2015-07-17 19:01:39つまり、測る相手に対して、測定プロセスが変えないといけないといけないと。そんな馬鹿な、と岡本さんと小沢さんに言ったら、現実に位置の測定も粒子の位置によってかえないといけないでしょう、と返された。
2015-07-17 19:03:31それはそうですが。。。しかし、それは、測定器が相互作用できないところに飛んでいったら反応しないだろ、という話。だが、彼らの結果では、有限区間の連続測定でも同じだった。つまり、大まかな場所が分かっててもなお一つの測定器だとだめなわけ。

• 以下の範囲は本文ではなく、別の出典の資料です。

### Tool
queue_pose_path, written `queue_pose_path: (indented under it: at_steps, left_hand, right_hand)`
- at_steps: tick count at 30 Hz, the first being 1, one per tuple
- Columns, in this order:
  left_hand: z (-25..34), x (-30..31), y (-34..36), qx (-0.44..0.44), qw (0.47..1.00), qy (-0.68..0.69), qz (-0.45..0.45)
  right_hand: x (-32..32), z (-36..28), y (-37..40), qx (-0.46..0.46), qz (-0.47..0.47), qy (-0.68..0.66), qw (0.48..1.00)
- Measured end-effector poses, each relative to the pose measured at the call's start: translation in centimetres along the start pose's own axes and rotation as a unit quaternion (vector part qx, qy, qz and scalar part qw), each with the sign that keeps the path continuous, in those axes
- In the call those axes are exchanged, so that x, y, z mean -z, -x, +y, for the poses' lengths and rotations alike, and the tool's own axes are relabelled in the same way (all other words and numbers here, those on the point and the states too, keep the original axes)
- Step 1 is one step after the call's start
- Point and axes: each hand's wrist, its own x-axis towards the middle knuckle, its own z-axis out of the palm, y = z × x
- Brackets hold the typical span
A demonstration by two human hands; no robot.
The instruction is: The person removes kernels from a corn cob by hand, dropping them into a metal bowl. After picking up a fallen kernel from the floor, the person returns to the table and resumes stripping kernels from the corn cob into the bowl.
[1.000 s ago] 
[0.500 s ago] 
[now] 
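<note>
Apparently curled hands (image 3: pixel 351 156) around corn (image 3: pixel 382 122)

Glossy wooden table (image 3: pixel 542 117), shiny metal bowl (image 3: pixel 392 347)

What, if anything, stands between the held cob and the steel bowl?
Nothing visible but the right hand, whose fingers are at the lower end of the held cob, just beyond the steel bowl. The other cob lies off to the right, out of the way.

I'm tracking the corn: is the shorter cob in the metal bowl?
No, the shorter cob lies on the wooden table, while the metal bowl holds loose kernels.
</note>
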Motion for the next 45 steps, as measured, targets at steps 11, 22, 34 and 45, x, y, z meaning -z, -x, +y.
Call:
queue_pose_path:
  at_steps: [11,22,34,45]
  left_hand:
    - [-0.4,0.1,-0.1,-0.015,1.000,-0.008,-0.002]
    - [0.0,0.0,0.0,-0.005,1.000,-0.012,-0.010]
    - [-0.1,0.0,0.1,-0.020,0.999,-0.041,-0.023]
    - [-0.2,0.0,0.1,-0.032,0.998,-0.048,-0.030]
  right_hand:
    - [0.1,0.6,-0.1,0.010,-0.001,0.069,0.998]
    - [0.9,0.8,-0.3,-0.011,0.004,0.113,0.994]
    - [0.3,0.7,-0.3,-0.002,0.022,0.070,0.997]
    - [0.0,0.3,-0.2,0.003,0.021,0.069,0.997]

2015-07-17 19:05:48それに、彼らの結果で保障されるのは、状態がすごく似ていれば同じ測定器でだいたいよい、ということだけ。でも、実際の位置の観測では、位置以外の自由度の部分が少々違っても、同じ観測器でいけるようになってくれないと困る。

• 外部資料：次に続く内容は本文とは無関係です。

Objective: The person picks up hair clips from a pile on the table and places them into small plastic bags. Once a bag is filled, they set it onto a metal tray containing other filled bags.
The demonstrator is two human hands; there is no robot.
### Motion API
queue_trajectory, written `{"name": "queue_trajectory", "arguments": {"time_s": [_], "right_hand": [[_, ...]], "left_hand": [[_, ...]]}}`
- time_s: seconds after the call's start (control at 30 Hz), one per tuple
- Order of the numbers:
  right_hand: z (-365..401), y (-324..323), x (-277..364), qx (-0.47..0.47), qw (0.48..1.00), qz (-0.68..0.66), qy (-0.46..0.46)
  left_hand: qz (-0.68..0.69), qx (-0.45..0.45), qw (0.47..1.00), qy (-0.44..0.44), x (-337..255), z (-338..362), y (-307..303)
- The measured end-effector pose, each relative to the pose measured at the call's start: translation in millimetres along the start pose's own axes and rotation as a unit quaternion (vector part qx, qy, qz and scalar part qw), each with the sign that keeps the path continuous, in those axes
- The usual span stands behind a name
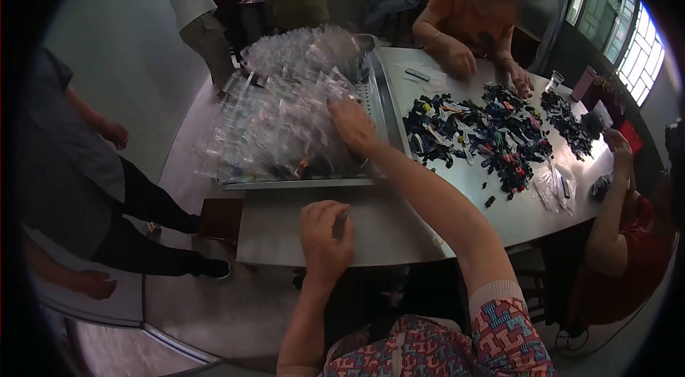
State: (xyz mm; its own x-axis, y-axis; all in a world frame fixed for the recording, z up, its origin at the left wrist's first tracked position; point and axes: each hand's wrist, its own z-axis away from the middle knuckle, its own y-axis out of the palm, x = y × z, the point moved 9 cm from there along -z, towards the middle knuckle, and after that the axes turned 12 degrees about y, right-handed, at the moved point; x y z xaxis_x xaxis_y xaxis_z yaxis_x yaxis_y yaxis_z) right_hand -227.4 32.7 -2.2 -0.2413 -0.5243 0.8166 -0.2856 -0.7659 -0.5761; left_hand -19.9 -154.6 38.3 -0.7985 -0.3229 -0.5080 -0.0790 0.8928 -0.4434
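Note:
My right hand [351, 124] reaches across to a heap of clear plastic bags [275, 123]. Its fingers are bent around the edge of one clear plastic bag [338, 82] at the heap's right side. The bags fill a metal tray [389, 116] with a raised rim and overhang its left edge. Closer to me, my left hand [325, 240] is curled above the near part of the table. Between its thumb and fingers a small greyish thing [341, 224] shows, too little of it to name.
Small dark and coloured pieces [474, 131] lie in piles on the metal table [421, 223], beside a plastic bag [554, 188]. A person in orange [464, 13] handles pieces opposite. Another in red [621, 255] sits right. Someone stands left [71, 163]; several people are behind.

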Motion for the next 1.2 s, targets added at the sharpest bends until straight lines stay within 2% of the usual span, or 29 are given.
{"name": "queue_trajectory", "arguments": {"time_s": [0.1,0.17,0.23,0.33,0.43,0.5,0.53,0.6,0.67,0.73,0.8,0.87,0.9,0.97,1.07,1.1,1.13,1.2], "right_hand": [[9.0,-14.5,8.4,-0.063,0.997,0.030,-0.023],[24.0,-30.0,22.6,-0.114,0.991,0.008,-0.071],[36.4,-41.3,28.1,-0.184,0.976,-0.059,-0.102],[41.7,-61.7,29.4,-0.228,0.960,-0.112,-0.120],[47.0,-98.3,25.4,-0.245,0.948,-0.177,-0.103],[50.4,-131.6,19.7,-0.202,0.946,-0.227,-0.111],[58.9,-154.6,14.2,-0.251,0.930,-0.226,-0.145],[74.6,-197.8,-9.2,-0.246,0.940,-0.173,-0.159],[101.0,-242.5,-48.5,-0.224,0.945,-0.204,-0.127],[116.4,-294.4,-103.7,-0.261,0.955,-0.102,-0.101],[141.2,-349.5,-162.5,-0.282,0.953,-0.104,-0.025],[162.9,-405.4,-226.4,-0.342,0.937,0.028,0.062],[179.2,-428.5,-242.9,-0.376,0.924,0.060,0.026],[198.9,-469.9,-294.2,-0.392,0.909,0.113,0.080],[225.5,-498.9,-322.5,-0.403,0.874,0.219,0.158],[234.0,-492.6,-317.7,-0.408,0.834,0.345,0.137],[238.8,-487.6,-316.8,-0.408,0.834,0.345,0.140],[248.3,-493.5,-319.9,-0.448,0.798,0.337,0.220]], "left_hand": [[-0.015,0.007,1.000,0.013,-1.8,-1.0,-0.4],[-0.012,0.005,1.000,0.010,0.1,0.4,1.9],[-0.014,0.005,1.000,0.008,-0.3,1.1,3.4],[-0.027,0.012,1.000,0.006,-4.6,-0.8,3.3],[-0.020,0.017,1.000,-0.012,-3.8,1.0,4.4],[-0.031,0.022,0.999,-0.005,-4.7,0.5,5.1],[-0.029,0.026,0.999,-0.002,-5.7,-0.1,5.7],[-0.024,0.025,0.999,0.002,-9.4,-1.0,6.2],[-0.034,0.033,0.998,0.040,-20.1,-6.8,10.3],[-0.045,0.041,0.995,0.076,-33.9,-14.0,15.5],[0.011,0.104,0.986,0.131,-62.8,-23.7,40.4],[0.064,0.140,0.977,0.144,-84.3,-34.9,64.4],[0.115,0.176,0.965,0.157,-96.2,-38.4,80.9],[0.147,0.191,0.954,0.177,-112.5,-49.1,105.5],[0.191,0.215,0.938,0.195,-118.1,-66.4,143.8],[0.205,0.225,0.933,0.193,-115.5,-68.6,157.0],[0.206,0.227,0.932,0.193,-111.6,-68.9,167.8],[0.226,0.203,0.936,0.180,-101.0,-72.6,183.3]]}}
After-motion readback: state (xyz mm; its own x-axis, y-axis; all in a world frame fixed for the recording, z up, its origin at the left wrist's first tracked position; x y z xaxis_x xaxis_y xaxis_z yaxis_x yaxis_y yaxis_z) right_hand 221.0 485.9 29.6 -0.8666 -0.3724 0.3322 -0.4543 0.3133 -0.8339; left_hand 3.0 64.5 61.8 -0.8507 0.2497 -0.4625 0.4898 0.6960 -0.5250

2015-07-17 19:10:10つまり、現実の古典的測定が量子的なプロセスで近似できてることをいうには、近似するプロセスの詳細に立ち入って、現実と齟齬がないことをチェックしないといけない。強収束で言えていればそこまで立ち入った議論をしないでも、原理的には安心できたはず。でも、言えないのだから仕方がない。
2015-07-17 19:14:23ちなみに、小沢の不等式の批判の一つに、使われる量が対象の状態依存なのが気持ち悪い、というのがある。小沢先生によれば、そもそも観測のプロセスの実現が必然的に対象依存になるのだから問題ないとのこと。
2015-07-17 19:17:05位相の定義、という一見純数学的な問題が、実は操作の構成が対象に依存するか、それとも対象に依存せずに普遍的にできるか、という問題に関係してしまう。
2015-07-17 19:20:50無限次元の数学的に難しいことは理解するとして、それが身近に迫ってくるとはある時期までは思わなかった。最初にそれがやってきたのは、ベル型の、あるいはTirson型の不等式関連の話題が最初であった。Tirson不等式とは、ベルの不等式の量子版みたいなもの。